• [Your goal]: Read the lines below, and copy any that contain the string "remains".

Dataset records
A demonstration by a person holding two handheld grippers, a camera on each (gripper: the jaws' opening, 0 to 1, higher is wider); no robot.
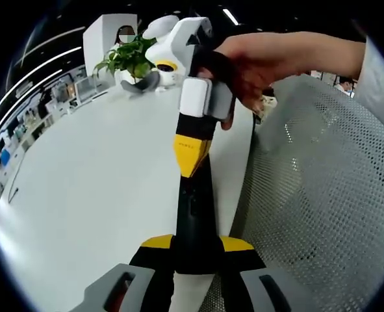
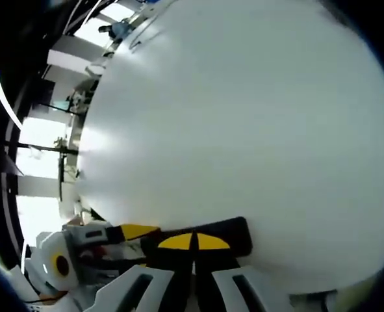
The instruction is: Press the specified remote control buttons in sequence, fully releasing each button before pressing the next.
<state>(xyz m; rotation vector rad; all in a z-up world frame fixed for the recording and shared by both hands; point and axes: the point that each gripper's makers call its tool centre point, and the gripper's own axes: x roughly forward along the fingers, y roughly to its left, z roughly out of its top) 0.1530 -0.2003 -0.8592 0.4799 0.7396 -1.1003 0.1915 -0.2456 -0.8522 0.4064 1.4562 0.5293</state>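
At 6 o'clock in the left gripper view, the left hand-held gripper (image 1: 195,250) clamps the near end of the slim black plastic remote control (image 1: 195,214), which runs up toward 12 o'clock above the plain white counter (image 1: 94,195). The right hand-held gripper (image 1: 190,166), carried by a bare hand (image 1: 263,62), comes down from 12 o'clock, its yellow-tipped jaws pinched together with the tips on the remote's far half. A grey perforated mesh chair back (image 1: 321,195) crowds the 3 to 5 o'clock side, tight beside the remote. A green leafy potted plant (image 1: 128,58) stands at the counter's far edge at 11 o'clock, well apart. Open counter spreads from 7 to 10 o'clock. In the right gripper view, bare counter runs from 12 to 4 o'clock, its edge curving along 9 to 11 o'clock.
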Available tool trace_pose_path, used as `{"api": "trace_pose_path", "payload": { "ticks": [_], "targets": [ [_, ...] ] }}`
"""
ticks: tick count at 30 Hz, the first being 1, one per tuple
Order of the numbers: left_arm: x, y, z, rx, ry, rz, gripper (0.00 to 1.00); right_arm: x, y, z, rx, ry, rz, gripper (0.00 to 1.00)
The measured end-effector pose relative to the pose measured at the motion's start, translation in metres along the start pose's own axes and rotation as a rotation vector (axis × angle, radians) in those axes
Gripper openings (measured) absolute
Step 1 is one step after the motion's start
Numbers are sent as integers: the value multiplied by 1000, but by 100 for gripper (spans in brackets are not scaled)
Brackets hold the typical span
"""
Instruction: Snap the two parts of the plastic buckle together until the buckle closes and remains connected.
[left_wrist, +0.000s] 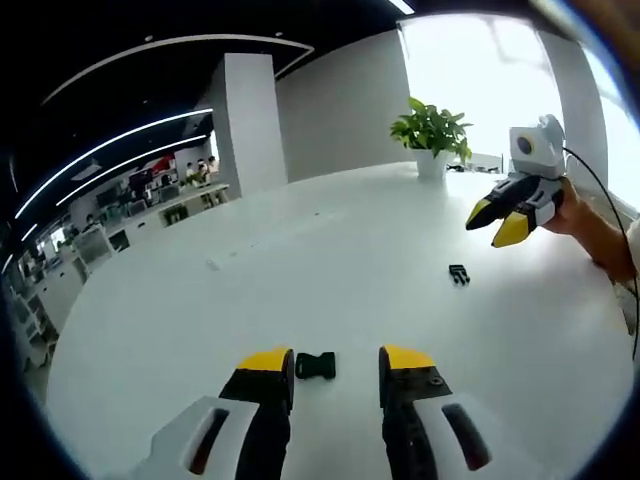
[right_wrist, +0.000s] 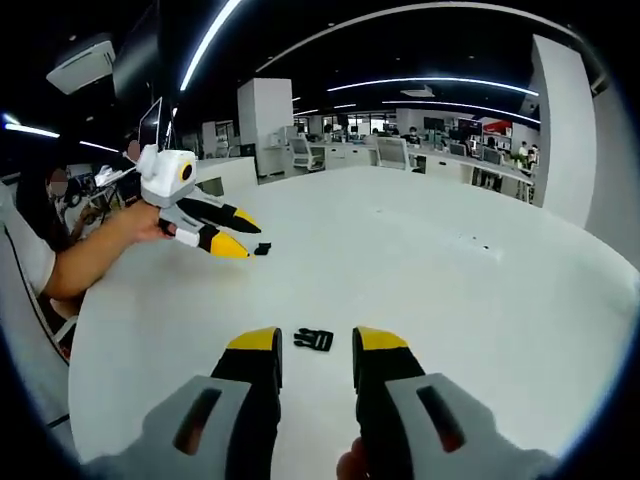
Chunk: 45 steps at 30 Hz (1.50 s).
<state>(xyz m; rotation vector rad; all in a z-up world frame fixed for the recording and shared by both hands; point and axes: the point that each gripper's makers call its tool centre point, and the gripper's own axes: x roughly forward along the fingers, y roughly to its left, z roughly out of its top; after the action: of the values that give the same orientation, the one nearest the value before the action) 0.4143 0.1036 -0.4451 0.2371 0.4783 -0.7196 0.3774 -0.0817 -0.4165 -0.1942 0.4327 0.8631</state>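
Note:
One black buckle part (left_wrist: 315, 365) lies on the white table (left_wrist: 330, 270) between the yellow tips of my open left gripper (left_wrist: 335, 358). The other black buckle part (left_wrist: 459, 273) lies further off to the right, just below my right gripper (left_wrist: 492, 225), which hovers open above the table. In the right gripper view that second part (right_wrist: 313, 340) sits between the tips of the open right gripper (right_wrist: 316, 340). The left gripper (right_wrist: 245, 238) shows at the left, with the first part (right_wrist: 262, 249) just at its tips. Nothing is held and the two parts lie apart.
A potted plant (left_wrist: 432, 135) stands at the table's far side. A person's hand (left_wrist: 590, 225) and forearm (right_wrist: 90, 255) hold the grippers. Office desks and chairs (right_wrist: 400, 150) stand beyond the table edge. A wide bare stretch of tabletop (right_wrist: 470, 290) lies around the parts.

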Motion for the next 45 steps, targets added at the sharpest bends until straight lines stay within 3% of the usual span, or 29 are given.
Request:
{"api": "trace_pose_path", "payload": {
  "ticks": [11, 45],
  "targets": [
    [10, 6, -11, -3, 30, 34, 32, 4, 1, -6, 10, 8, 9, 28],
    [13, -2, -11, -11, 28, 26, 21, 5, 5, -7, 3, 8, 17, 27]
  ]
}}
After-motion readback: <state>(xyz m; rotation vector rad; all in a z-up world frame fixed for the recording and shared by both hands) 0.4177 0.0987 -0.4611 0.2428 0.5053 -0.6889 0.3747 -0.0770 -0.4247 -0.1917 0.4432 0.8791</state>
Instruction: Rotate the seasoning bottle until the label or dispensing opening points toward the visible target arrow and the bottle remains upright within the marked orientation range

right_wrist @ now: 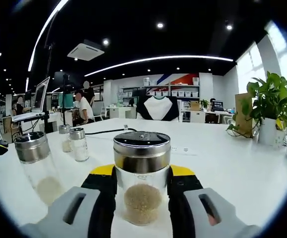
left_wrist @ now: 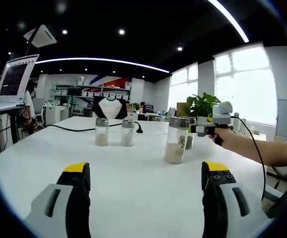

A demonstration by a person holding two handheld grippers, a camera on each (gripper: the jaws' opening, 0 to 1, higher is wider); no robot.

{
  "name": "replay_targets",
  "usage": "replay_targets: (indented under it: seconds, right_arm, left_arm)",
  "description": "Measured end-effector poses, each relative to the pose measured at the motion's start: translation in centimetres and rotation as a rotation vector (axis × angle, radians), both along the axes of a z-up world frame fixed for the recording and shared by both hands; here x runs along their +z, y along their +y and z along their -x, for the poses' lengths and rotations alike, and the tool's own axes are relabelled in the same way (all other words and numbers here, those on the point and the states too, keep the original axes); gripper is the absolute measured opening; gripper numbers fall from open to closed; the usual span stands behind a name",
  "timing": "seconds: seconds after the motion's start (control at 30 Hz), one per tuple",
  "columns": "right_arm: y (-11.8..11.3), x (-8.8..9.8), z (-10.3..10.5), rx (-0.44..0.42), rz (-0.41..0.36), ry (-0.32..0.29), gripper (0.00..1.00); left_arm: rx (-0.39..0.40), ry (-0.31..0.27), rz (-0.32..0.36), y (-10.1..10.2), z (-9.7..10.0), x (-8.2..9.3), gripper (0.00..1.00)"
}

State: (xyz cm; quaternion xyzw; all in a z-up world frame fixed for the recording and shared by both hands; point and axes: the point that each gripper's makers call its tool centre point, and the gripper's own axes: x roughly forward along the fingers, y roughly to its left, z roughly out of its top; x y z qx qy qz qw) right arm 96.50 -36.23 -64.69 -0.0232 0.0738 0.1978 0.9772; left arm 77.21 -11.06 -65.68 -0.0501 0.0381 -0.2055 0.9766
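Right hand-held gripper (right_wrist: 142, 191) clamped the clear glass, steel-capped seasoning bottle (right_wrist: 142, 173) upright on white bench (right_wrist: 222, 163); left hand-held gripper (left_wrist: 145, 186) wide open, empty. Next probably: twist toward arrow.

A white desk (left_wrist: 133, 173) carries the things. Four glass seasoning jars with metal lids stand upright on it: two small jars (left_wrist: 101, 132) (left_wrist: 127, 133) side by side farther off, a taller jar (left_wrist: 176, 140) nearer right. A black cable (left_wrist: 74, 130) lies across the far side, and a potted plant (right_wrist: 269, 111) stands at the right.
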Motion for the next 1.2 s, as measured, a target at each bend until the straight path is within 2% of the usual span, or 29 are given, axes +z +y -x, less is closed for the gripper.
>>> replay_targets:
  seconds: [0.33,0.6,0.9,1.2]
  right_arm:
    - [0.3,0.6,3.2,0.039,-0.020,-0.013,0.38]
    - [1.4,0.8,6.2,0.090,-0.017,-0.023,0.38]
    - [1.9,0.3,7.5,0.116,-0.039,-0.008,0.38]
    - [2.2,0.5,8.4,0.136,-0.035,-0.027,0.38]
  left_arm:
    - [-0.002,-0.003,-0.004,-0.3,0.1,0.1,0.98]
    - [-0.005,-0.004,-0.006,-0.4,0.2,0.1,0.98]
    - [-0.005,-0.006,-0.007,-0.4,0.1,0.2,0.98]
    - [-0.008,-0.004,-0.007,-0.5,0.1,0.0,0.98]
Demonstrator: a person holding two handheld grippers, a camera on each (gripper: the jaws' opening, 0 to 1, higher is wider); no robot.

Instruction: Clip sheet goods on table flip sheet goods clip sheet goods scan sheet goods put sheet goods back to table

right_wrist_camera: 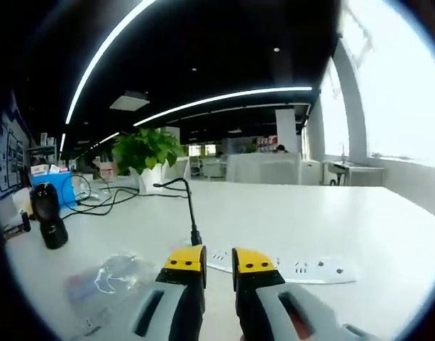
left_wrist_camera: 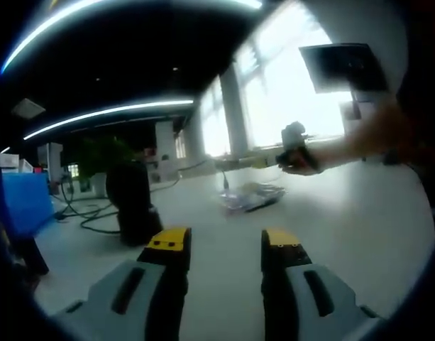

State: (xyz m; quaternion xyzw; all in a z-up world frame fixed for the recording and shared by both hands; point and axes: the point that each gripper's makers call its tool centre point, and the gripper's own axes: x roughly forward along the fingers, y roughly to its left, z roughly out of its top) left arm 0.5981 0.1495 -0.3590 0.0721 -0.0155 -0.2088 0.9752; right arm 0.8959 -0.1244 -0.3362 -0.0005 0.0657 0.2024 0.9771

• [Answer to this problem]:
Instruction: Snap the two parts of the plastic buckle together until the buckle closes and remains connected.
Instruction: Rotate the seasoning bottle until the label or dispensing opening points toward the visible target arrow and the bottle remains upright within the marked orientation range

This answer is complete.